Des températures record jusqu'en mai ? La faute à un très puissant El Niño

par A.B. avec AFP
Publié le 5 mars 2024 à 10h28

Source : TF1 Info

Le phénomène météorologique a atteint son pic en décembre.
Selon l'Organisation météorologique mondiale, il est l'un des cinq plus puissants jamais enregistrés.
El Niño devrait entraîner des températures particulièrement élevées jusqu'en mai sur la terre ferme.

L'enfant terrible du climat n'en a pas terminé. Alors que le phénomène météorologique El Niño a atteint son pic en décembre, il devrait continuer d'influer sur les températures mondiales jusqu'en mai, a averti, mardi 5 mars, l'Organisation météorologique mondiale (OMM) qui a estimé que "des températures supérieures à la normale sont prévues sur presque toutes les zones terrestres entre mars et mai". L'Organisation des Nations unies assure également que le phénomène est l'un des cinq plus puissants jamais enregistrés sur Terre. El Niño "s'affaiblit progressivement mais continuera d’avoir un impact sur le climat mondial dans les mois à venir, alimentant la chaleur emprisonnée par les gaz à effet de serre issus des activités humaines", a précisé l'organisation.
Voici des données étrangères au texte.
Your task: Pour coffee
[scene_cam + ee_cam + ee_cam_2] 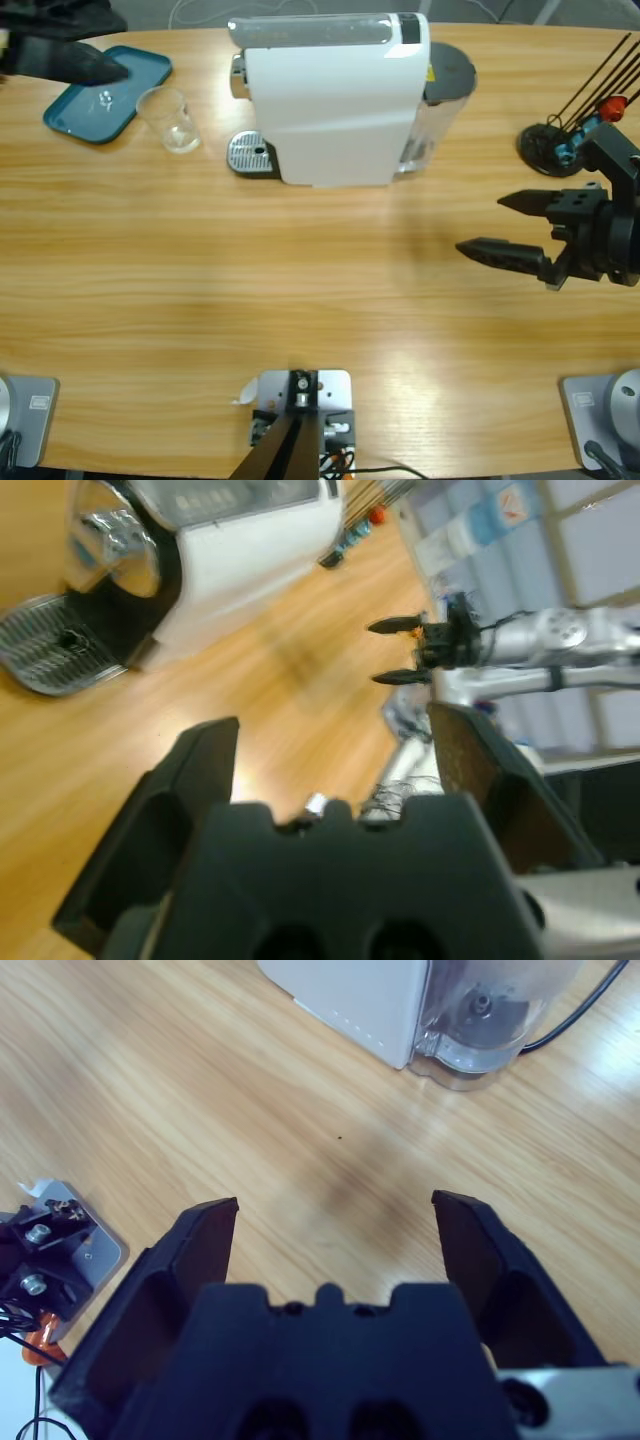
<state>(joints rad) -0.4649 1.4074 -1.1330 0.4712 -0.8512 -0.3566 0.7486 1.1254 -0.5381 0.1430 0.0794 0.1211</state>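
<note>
A white coffee machine [335, 95] stands at the table's far middle, its metal drip grate [250, 155] to its left; both show again in the left wrist view as machine [240, 540] and grate [50, 655]. A clear glass tumbler [172, 120] stands upright beside a teal tray [90, 105]; coffee is out of view. My left gripper [105, 68] hovers over the tray's far edge, open and empty [330, 720]. My right gripper [482, 225] hangs open at the right, right of the machine and a little nearer than it, nothing between its fingers [332, 1202].
The machine's clear water tank [480, 1020] sits at its right rear with a black cable running off. A black stand with thin rods [550, 145] occupies the far right. Bare wood lies between the machine and the near edge.
</note>
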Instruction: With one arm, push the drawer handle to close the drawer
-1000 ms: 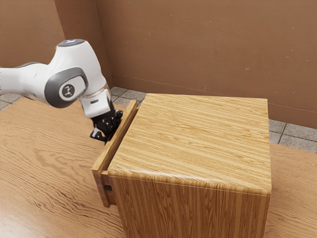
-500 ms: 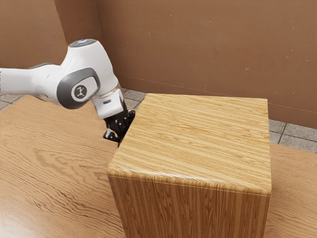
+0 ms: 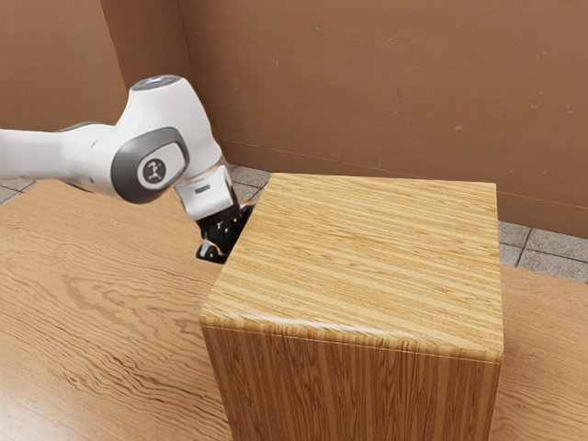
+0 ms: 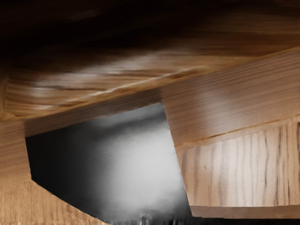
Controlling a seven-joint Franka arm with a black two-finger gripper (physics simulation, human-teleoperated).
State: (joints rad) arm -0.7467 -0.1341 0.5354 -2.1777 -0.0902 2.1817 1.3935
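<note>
**Drawer front (image 4: 239, 173) dead ahead of gripper (image 3: 220, 243), looks about flush**

Drawer front lies ahead of the gripper, on the side away from the arm, under the top edge of the cabinet (image 3: 358, 257). Its long axis runs crosswise to the push. Gripper is right beside that face, off toward the corner farther from the exterior camera. Only one arm (no choice to make), so this one is nearest. Gripper released or clenched: can't tell. Dark piece (image 4: 126, 164) just under the hand could be the handle or part of the gripper, unclear. No drawer edge juts toward the gripper past the cabinet top, so probably closed or nearly; at most a short straight press forward, then back off.
</note>
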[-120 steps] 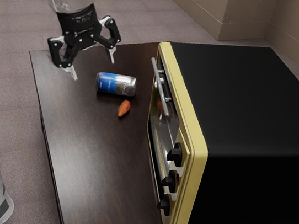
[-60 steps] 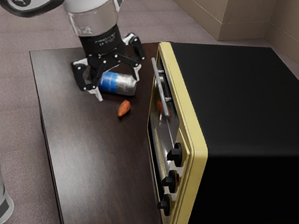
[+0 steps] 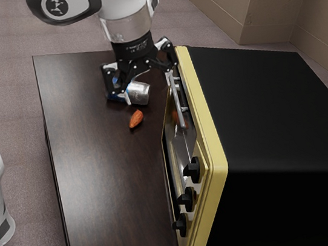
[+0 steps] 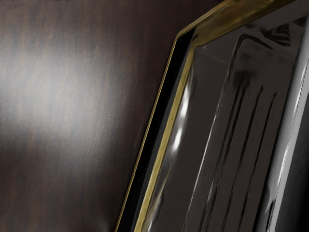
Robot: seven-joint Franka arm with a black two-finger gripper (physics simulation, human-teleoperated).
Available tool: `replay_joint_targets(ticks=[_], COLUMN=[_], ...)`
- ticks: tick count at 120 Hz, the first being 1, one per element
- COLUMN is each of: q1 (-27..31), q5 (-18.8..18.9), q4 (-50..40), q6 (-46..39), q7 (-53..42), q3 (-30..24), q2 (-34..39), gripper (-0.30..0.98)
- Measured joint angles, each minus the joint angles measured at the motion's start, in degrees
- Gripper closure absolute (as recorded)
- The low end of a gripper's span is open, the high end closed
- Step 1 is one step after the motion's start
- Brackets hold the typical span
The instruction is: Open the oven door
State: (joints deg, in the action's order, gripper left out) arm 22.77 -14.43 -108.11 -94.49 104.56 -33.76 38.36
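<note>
My gripper (image 3: 150, 91) stands open at the far end of the oven's front, its fingers spread wide. One finger is at the upper end of the oven handle (image 3: 176, 100); whether it touches cannot be told. The other finger is over the can. The oven (image 3: 272, 108) has a yellow frame, and its glass door (image 3: 181, 139) is shut. In the wrist view the handle (image 4: 285, 145) runs as a grey bar alongside the dark door glass (image 4: 207, 121).
A blue and silver can (image 3: 139, 93) lies partly behind my gripper. Near it is a small orange-brown almond-shaped thing (image 3: 136, 119). Black knobs (image 3: 188, 199) stick out from the oven front over the dark table (image 3: 113, 197).
My gripper has moved toward the exterior view's right and downward, from above the table's far edge, past the can, to the handle's upper end. The oven and can have stayed put.
</note>
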Motion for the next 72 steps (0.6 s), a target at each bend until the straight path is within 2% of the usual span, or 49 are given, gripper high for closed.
replay_joint_targets(ticks=[15, 72], q1=[1.98, 3.45], q5=[-0.24, -0.21], q4=[-0.01, -0.60], q6=[-0.54, -3.81], q7=[-2.60, -8.91], q3=[0.00, -0.85], q2=[-0.98, -3.87], gripper=[0.00, 0.00])
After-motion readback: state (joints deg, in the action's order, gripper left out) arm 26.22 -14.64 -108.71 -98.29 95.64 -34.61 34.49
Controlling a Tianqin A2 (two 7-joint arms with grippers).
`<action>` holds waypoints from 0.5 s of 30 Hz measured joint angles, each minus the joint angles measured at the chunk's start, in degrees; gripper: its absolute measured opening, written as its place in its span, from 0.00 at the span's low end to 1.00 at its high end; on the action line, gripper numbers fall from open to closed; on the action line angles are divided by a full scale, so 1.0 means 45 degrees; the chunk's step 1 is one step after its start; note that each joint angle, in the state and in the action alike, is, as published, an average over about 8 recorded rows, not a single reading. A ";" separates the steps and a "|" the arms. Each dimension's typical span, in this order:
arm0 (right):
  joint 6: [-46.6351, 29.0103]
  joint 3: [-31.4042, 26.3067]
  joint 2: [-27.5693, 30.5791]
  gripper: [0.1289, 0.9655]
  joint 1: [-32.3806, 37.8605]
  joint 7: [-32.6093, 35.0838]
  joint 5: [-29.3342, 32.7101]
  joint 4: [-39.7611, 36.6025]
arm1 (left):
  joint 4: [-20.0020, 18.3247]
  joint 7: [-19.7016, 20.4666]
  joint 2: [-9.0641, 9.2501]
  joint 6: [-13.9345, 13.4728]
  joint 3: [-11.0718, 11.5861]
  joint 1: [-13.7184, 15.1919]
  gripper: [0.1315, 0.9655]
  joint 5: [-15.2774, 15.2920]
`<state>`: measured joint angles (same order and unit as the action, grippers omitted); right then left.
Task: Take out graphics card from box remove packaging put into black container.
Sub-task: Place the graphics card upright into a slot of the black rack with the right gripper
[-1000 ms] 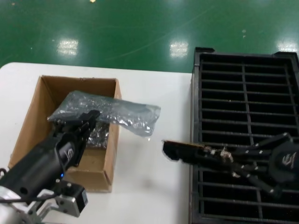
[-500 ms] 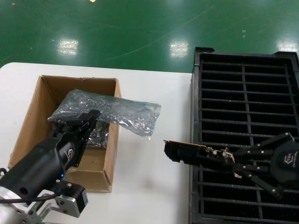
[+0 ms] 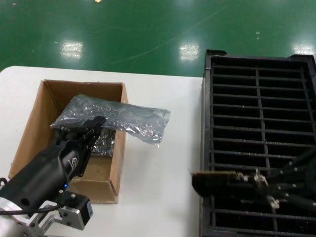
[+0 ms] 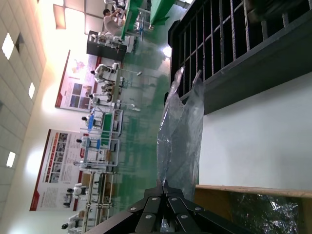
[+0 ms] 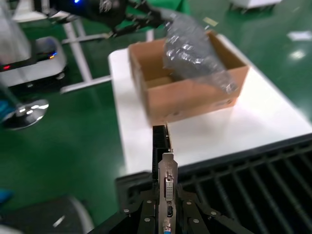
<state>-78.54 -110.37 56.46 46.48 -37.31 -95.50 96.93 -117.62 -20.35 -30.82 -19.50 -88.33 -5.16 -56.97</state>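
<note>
My right gripper is shut on the bracket end of the graphics card, which sticks out leftward over the near left rim of the black container. In the right wrist view the card stands edge-on between the jaws, its silver bracket toward the camera. My left gripper is shut on the packaging, an empty crinkly grey bag held over the brown box and hanging past its right wall. The bag rises from the closed jaws in the left wrist view.
More grey plastic lies inside the box. White table lies bare between box and container. Green floor runs beyond the table's far edge.
My right gripper has carried the card toward me and to the right, so the card's tip now overlaps the container's near left edge. The left gripper and the bag have stayed put.
</note>
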 joint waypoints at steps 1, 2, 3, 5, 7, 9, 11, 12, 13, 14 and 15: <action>-0.0345 -0.0128 -0.0033 0.07 0.0251 0.0004 -0.0036 -0.0168 | 0.0000 0.0000 0.0000 0.0000 0.0000 0.0000 0.01 0.0000; -0.0676 -0.0258 -0.0066 0.07 0.0495 0.0015 -0.0063 -0.0321 | 0.0000 0.0000 0.0000 -0.0001 0.0000 0.0000 0.01 0.0000; -0.0980 -0.0384 -0.0099 0.07 0.0725 0.0030 -0.0077 -0.0454 | 0.0000 0.0000 0.0001 -0.0001 0.0001 0.0000 0.01 0.0001; -0.1484 -0.0625 -0.0162 0.07 0.1135 0.0069 -0.0060 -0.0658 | -0.0001 0.0000 0.0001 -0.0001 0.0001 0.0000 0.01 0.0001; -0.1857 -0.0860 -0.0228 0.07 0.1498 0.0108 0.0013 -0.0808 | -0.0001 0.0001 0.0001 -0.0002 0.0001 0.0000 0.01 0.0001; -0.2111 -0.1109 -0.0307 0.07 0.1833 0.0135 0.0152 -0.0949 | -0.0001 0.0001 0.0001 -0.0002 0.0002 0.0000 0.01 0.0002; -0.2267 -0.1365 -0.0405 0.07 0.2138 0.0152 0.0352 -0.1105 | -0.0002 0.0001 0.0001 -0.0002 0.0002 0.0000 0.01 0.0002; -0.2323 -0.1499 -0.0462 0.07 0.2287 0.0156 0.0473 -0.1194 | -0.0002 0.0001 0.0001 -0.0002 0.0002 0.0000 0.01 0.0002; -0.2364 -0.1630 -0.0522 0.07 0.2426 0.0156 0.0600 -0.1286 | -0.0002 0.0001 0.0001 -0.0002 0.0002 0.0000 0.01 0.0002; -0.2397 -0.1763 -0.0586 0.07 0.2563 0.0150 0.0741 -0.1380 | -0.0002 0.0001 0.0001 -0.0002 0.0002 0.0000 0.01 0.0002; -0.2424 -0.1892 -0.0652 0.07 0.2694 0.0139 0.0890 -0.1475 | -0.0002 0.0001 0.0002 -0.0002 0.0002 0.0000 0.01 0.0002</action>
<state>-89.45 -118.88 53.53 58.60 -36.68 -91.49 90.30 -117.63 -20.35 -30.82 -19.51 -88.32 -5.16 -56.97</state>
El Niño et gaz à effet de serre : un cocktail explosif

"Il y a environ 60% de chances qu'El Niño persiste entre mars et mai et 80% de chances que des conditions neutres (ni El Niño ou La Niña) soient observées d'avril à juin", a indiqué l'OMM. "Chaque mois depuis juin 2023 a établi un nouveau record mensuel de température, et 2023 a été de loin l’année la plus chaude jamais enregistrée", a rappelé Celeste Saulo, la nouvelle Secrétaire générale de l'OMM. "El Niño a contribué à ces températures record, mais les gaz à effet de serre qui emprisonnent la chaleur en sont sans équivoque le principal responsable", a-t-elle toutefois précisé. Le phénomène a également contribué à la hausse des températures à la surface de l'océan, même si cette surchauffe ne peut pas "être expliquée uniquement par El Niño".

L'actuel épisode, qui s’est développé en juin 2023, a atteint son apogée entre novembre et janvier. Il a affiché une valeur maximale d’environ 2,0°C au-dessus de la température moyenne de surface de la mer sur la période 1991 à 2020 pour l’océan Pacifique tropical oriental et central. L'OMM indique qu'il y a des chances que La Niña - qui à l'inverse d'El Niño fait baisser les températures - se développe "plus tard cette année" après des conditions neutres (ni l'un ni l'autre) entre avril et juin.